Your answer must be the full listing below, repeated exactly, with no pictures in it.
▬▬▬▬▬▬
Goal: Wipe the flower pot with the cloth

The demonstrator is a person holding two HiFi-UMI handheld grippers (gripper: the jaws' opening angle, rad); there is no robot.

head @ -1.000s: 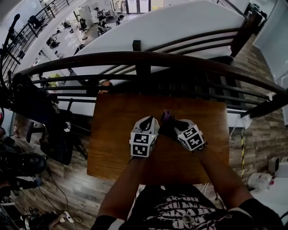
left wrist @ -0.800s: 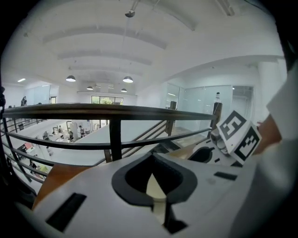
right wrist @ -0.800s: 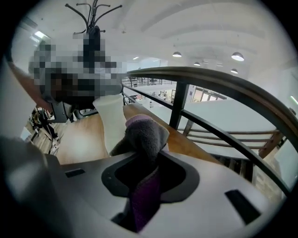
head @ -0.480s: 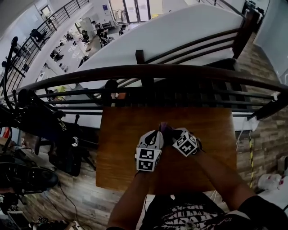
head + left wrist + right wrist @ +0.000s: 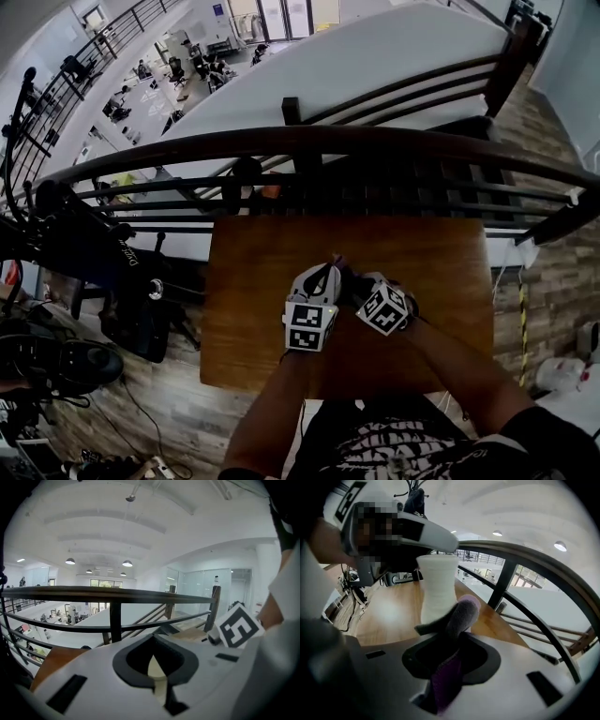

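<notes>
Now my left gripper (image 5: 328,272) clamps the pot's (image 5: 437,588) rim mid-table (image 5: 246,281), at my twelve o'clock, steadying it, while my right gripper (image 5: 449,630) pinches the cloth (image 5: 461,615) at its four o'clock, ready to rub.

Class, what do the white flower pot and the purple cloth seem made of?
The white flower pot: probably ceramic or plastic, matt; even surface, no shine. The purple cloth: soft napped fabric, perhaps microfibre; fuzzy surface, folds limply.

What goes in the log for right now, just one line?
left gripper: shut on flower pot | right gripper: shut on purple cloth | cloth: at pot's side
</notes>
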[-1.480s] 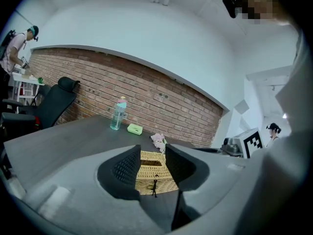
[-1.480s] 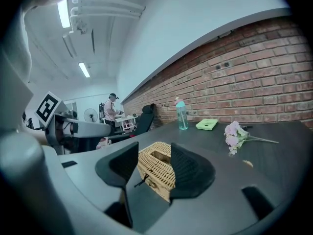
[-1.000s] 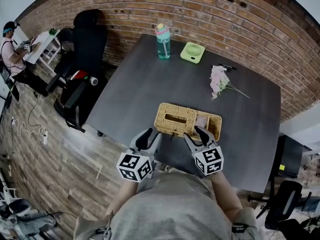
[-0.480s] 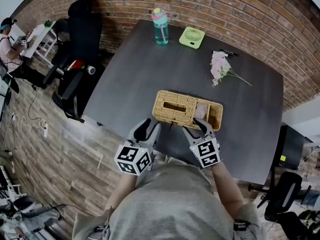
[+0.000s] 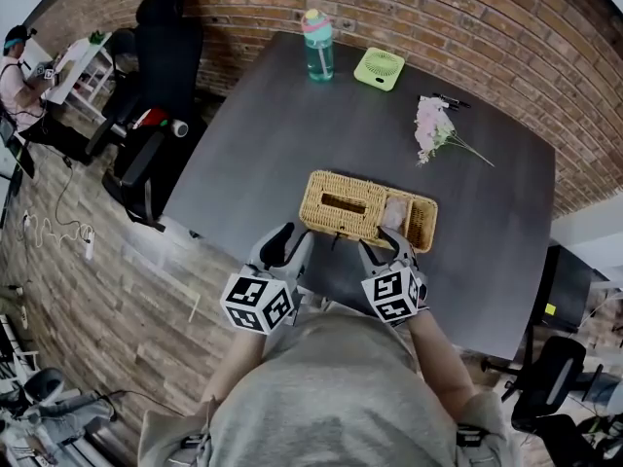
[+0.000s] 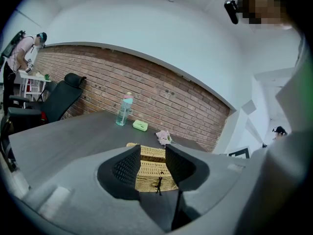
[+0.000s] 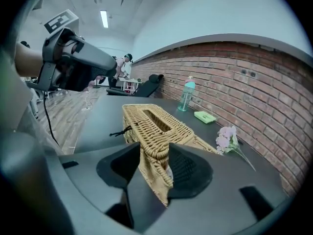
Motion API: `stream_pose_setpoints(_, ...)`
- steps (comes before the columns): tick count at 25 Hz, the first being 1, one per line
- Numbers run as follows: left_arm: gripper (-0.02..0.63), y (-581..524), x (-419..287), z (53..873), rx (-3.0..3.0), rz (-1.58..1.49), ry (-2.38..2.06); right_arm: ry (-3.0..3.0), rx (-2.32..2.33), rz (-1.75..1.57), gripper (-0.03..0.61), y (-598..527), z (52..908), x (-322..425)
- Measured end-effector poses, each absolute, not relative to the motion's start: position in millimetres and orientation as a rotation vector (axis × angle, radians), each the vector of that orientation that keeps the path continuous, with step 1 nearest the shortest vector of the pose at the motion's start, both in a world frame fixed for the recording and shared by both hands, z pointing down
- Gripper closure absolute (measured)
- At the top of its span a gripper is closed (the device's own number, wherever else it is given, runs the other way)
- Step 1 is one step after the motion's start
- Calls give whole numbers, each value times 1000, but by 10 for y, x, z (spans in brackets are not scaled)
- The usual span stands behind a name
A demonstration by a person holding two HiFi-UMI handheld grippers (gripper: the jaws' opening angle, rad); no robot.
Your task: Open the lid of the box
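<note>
The wicker box (image 5: 350, 205) lies on the table (image 5: 273, 134) just in front of the person. The right hand-held gripper (image 5: 387, 249) straddles its near edge, jaws closing on the wicker, apparently to get a hold for raising the lid. The left hand-held gripper (image 5: 289, 246) hovers wide and empty alongside, probably to steady the box.

Steep overhead head view; low, close gripper views; box (image 5: 365, 212) in all.

Open table (image 5: 263, 144) left of wicker box (image 5: 367, 209) and just beyond it: wide passage; far beyond box, bottle (image 5: 317, 50) and green fan (image 5: 379, 68) block table edge; flowers (image 5: 433, 132) lie beyond box, to right; narrower bare strip right of box
</note>
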State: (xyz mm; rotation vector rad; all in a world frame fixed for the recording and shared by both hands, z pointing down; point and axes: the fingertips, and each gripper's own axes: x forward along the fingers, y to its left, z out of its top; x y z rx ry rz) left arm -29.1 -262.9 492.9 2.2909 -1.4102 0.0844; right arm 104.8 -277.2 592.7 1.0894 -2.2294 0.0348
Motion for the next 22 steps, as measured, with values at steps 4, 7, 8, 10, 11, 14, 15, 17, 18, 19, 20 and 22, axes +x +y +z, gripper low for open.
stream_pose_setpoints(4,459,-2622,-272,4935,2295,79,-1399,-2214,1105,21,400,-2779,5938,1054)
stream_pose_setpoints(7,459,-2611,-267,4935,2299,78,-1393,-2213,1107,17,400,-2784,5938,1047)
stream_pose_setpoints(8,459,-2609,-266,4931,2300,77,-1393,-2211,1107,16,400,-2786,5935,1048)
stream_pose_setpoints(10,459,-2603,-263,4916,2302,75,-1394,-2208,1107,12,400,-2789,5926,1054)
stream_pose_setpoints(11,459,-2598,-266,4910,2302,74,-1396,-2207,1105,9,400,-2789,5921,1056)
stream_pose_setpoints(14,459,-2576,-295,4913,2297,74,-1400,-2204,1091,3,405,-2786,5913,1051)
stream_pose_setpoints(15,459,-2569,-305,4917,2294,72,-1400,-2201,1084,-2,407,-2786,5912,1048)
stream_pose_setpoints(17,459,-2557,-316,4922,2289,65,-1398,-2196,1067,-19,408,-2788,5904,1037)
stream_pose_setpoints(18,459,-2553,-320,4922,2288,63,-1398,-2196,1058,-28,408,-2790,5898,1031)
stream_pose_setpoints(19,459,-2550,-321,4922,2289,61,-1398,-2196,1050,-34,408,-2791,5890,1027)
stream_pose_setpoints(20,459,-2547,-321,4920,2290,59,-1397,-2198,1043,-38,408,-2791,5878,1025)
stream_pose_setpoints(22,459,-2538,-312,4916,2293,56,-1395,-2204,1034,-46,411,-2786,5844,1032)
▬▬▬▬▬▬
◆ **SOLVED PROBLEM**
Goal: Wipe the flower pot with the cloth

The demonstrator is a person holding two HiFi-UMI handheld grippers (gripper: the jaws' opening angle, rad); there is no robot.

head @ -1.000s: 
left wrist @ -0.800s: 
right wrist @ -0.800s: 
head @ -0.480s: 
head + left wrist + right wrist @ +0.000s: 

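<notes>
Now my left gripper (image 5: 328,272) clamps the pot's (image 5: 437,588) rim mid-table (image 5: 246,281), at my twelve o'clock, steadying it, while my right gripper (image 5: 449,630) pinches the cloth (image 5: 461,615) at its four o'clock, ready to rub.

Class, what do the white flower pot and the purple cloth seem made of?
The white flower pot: probably ceramic or plastic, matt; even surface, no shine. The purple cloth: soft napped fabric, perhaps microfibre; fuzzy surface, folds limply.

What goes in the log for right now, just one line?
left gripper: shut on flower pot | right gripper: shut on purple cloth | cloth: at pot's side
</notes>
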[-1.480s] 
[-1.480s] 
[-1.000s] 
[-0.480s] 
[+0.000s] 
[+0.000s] 
[+0.000s] 
Motion API: `stream_pose_setpoints(_, ...)`
- steps (comes before the columns): tick count at 25 Hz, the first being 1, one per line
- Numbers run as follows: left_arm: gripper (-0.02..0.63), y (-581..524), x (-419..287), z (53..873), rx (-3.0..3.0), rz (-1.58..1.49), ry (-2.38..2.06); right_arm: ry (-3.0..3.0), rx (-2.32..2.33), rz (-1.75..1.57), gripper (-0.03..0.61), y (-598..527), z (52..908), x (-322..425)
- Measured end-effector poses, each absolute, not relative to the motion's start: position in millimetres and orientation as a rotation vector (axis × angle, radians), each the vector of that orientation that keeps the path continuous, with step 1 nearest the shortest vector of the pose at the motion's start, both in a world frame fixed for the recording and shared by both hands, z pointing down
- Gripper closure absolute (measured)
- At the top of its span a gripper is closed (the device's own number, wherever else it is given, runs the other way)
- Step 1 is one step after the motion's start
- Calls give whole numbers, each value times 1000, but by 10 for y, x, z (spans in brackets are not scaled)
- The usual span stands behind a name
A demonstration by a person holding two HiFi-UMI handheld grippers (gripper: the jaws' opening angle, rad); no robot.
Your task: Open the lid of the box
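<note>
The wicker box (image 5: 350, 205) lies on the table (image 5: 273, 134) just in front of the person. The right hand-held gripper (image 5: 387, 249) straddles its near edge, jaws closing on the wicker, apparently to get a hold for raising the lid. The left hand-held gripper (image 5: 289, 246) hovers wide and empty alongside, probably to steady the box.

Steep overhead head view; low, close gripper views; box (image 5: 365, 212) in all.

Open table (image 5: 263, 144) left of wicker box (image 5: 367, 209) and just beyond it: wide passage; far beyond box, bottle (image 5: 317, 50) and green fan (image 5: 379, 68) block table edge; flowers (image 5: 433, 132) lie beyond box, to right; narrower bare strip right of box
</note>
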State: (xyz mm; rotation vector rad; all in a world frame fixed for the recording and shared by both hands, z pointing down; point and axes: the fingertips, and each gripper's own axes: x forward along the fingers, y to its left, z out of its top; x y z rx ry rz) left arm -29.1 -262.9 492.9 2.2909 -1.4102 0.0844; right arm 104.8 -277.2 592.7 1.0894 -2.2294 0.0348
Motion for the next 22 steps, as measured, with values at steps 4, 7, 8, 10, 11, 14, 15, 17, 18, 19, 20 and 22, axes +x +y +z, gripper low for open.
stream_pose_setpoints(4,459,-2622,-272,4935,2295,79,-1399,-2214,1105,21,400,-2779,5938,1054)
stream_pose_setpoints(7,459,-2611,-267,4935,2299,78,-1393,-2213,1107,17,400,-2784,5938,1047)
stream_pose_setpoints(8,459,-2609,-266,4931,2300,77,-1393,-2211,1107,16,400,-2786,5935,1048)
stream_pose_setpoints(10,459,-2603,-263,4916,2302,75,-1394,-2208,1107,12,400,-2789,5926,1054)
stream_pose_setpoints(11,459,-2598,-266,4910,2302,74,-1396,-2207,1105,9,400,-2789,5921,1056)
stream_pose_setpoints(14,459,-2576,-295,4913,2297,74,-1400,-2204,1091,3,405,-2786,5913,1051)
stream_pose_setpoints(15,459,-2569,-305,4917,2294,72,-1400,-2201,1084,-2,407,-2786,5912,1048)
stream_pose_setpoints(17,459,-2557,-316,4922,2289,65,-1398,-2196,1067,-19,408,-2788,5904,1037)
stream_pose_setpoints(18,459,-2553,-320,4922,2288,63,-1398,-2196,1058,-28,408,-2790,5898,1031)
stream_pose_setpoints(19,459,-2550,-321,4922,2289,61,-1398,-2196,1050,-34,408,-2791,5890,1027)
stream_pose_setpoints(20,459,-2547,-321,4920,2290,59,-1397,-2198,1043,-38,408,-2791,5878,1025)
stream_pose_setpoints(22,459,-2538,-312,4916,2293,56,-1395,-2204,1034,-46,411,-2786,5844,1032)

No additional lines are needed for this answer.